0

I am trying to reduce image size using dd conv=sparse, but no matter what I do, the image size is still huge.

I have a CentOS image which is around 136GB. The main reason it being so big is that it has a 128GB swap.

When I ran du -sh, this is the output

# du -sh centos_raw.img
2.0G    centos_raw.img

So what I have attempted to do is to use virt-sparsify to reduce it. Here are the results:

# virt-sparsify centos_raw.img centos_raw_sparse.img
[   0.2] Create overlay file in /tmp to protect source disk
[   0.2] Examine source disk
- 25% [###############################################----------------------------------------------------------------------------------------------------------------------------------------------] --:--
 100% [#############################################################################################################################################################################################] 00:00
[  32.1] Fill free space in /dev/sda2 with zero
 100% [#############################################################################################################################################################################################] 00:00
[  43.5] Clearing Linux swap on /dev/sda3
 100% [#############################################################################################################################################################################################] 00:00
[ 955.3] Fill free space in /dev/sda4 with zero
 100% [#############################################################################################################################################################################################] 00:00
[1054.3] Copy to destination and make sparse
[1068.3] Sparsify operation completed with no errors.
virt-sparsify: Before deleting the old disk, carefully check that the
target disk boots and works correctly.

However, the size is still the same. It is still 136GB.

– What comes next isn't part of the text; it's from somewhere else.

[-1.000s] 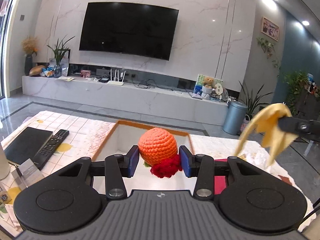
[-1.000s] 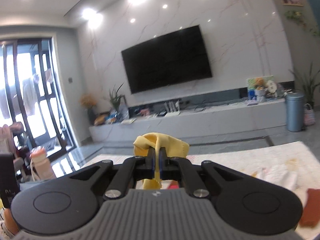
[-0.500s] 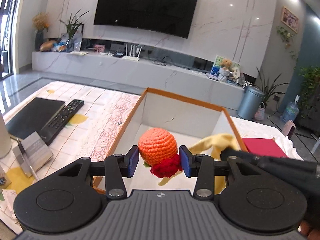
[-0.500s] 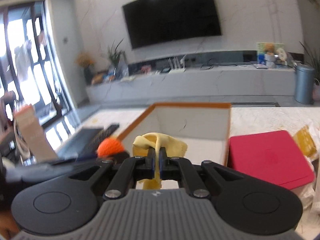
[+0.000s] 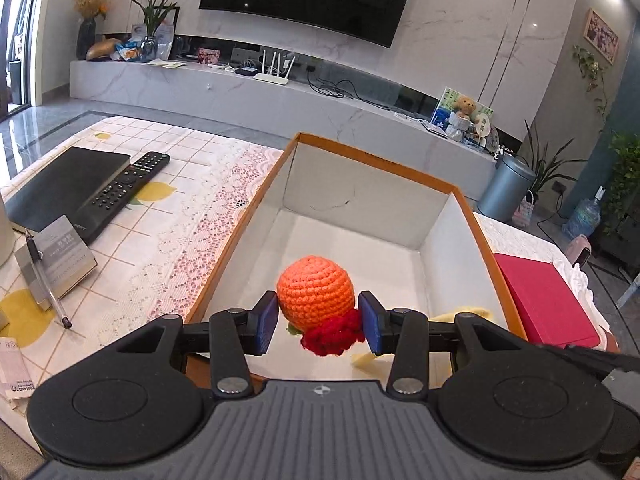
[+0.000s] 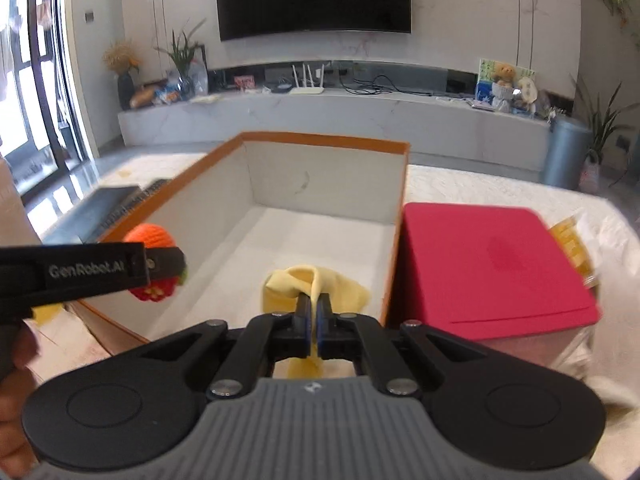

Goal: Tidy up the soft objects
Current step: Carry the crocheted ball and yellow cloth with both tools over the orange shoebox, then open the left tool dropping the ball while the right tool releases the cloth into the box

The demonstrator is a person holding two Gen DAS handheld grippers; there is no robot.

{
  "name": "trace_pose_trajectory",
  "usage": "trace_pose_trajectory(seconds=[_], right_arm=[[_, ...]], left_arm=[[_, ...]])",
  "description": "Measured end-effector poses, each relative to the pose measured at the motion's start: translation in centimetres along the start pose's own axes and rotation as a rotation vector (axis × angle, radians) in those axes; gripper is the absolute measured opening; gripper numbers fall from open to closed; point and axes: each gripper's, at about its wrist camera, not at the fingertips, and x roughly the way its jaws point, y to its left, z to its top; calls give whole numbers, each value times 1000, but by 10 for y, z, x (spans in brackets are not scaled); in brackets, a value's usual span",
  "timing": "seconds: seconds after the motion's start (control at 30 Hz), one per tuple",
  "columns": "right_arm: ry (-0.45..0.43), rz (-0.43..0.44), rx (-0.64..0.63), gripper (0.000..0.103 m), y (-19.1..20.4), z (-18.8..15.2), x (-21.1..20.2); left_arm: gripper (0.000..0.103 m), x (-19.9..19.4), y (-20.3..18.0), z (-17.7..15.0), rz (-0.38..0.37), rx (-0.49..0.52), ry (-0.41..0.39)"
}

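Observation:
An orange crochet ball [image 5: 316, 294] with a red crochet piece [image 5: 332, 334] under it sits between the blue pads of my left gripper [image 5: 318, 320], which is shut on it. It hangs over the near end of an open box [image 5: 368, 160] with an orange rim and white inside. My right gripper [image 6: 314, 310] is shut on a yellow cloth [image 6: 320, 284], low inside the same box near its right wall. From the right wrist view the left gripper [image 6: 160, 262] shows side-on with the ball [image 6: 150, 236]. A corner of the cloth [image 5: 460, 314] peeks past the left gripper.
A red lid or flat box [image 6: 492, 268] lies right of the open box. Left of it on the patterned tablecloth are a black remote [image 5: 128, 184], a dark book [image 5: 60, 188] and a pen [image 5: 48, 284] on a small booklet. A person's hand [image 6: 12, 360] is at the left edge.
Both grippers have tilted down over the box. The right one has swung in from high on the right and lowered the yellow cloth into the box. Both grips are unchanged.

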Motion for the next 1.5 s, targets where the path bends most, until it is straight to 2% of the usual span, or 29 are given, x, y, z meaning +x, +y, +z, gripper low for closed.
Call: trace_pose_trajectory(seconds=[0.07, 0.17, 0.3, 0.4, 0.7, 0.9, 0.97, 1.07, 1.13, 1.2, 1.33, 1.5], right_arm=[[0, -24, -10, 0, -1, 0, -2], [8, 8, 6, 0, -11, 0, -5], [45, 2, -83, 0, -6, -3, -10], [75, 5, -71, 0, -11, -3, -13], [123, 53, -73, 0, -22, -16, -36], [116, 66, -52, 0, -26, -21, -45], [109, 66, -56, 0, -23, -18, -44], [90, 73, -53, 0, -18, -9, -42], [74, 85, -50, 0, -13, -4, -41], [61, 98, -54, 0, -6, 0, -39], [42, 122, -51, 0, 9, 7, -33], [53, 152, -52, 0, 28, 10, -19]], left_arm=[[50, 0, 1, 0, 4, -5, 6], [50, 0, 3, 1, 14, -13, 12], [50, -1, 4, 3, 25, -13, 25], [50, -4, 4, 3, 22, -31, 19], [50, -4, -4, 0, 42, 22, 64], [51, -4, -6, -1, 60, 54, 92], [53, -4, -6, -1, 65, 54, 102], [65, -7, -3, 2, 54, 28, 108], [81, -12, 0, 5, 11, 18, 105], [90, -20, 6, 9, -30, -9, 83], [93, -40, 22, 21, -36, -69, 5], [96, -45, 52, 33, 59, -125, -61]])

When I ran du -sh again, the size did get reduced.

# du -sh centos_raw_sparse.img
1.3G    centos_raw_sparse.img

I am planning to use this image to use for openstack baremetal image, and the image is really big to transferred through the network

CSLser
  • 1
  • 2

2 Answers2

1

You say the image is about 136GB. The output from du

2.0G    centos_raw.img

says its size on disk is 2G. You can see both numbers in the output of

ls -hls centos_raw.img

This is exactly how sparseness works: the file appears large but it takes less disk space. It looks like the original image is sparse in the first place.

virt-sparsify managed to create an even sparser file, the new size on disk is only 1.3G. The new file still reports 136GB, this is expected. If the file was truncated, it would most probably become corrupted; it had to keep its old size.

I think everything worked as it should have. The new file is sparse indeed.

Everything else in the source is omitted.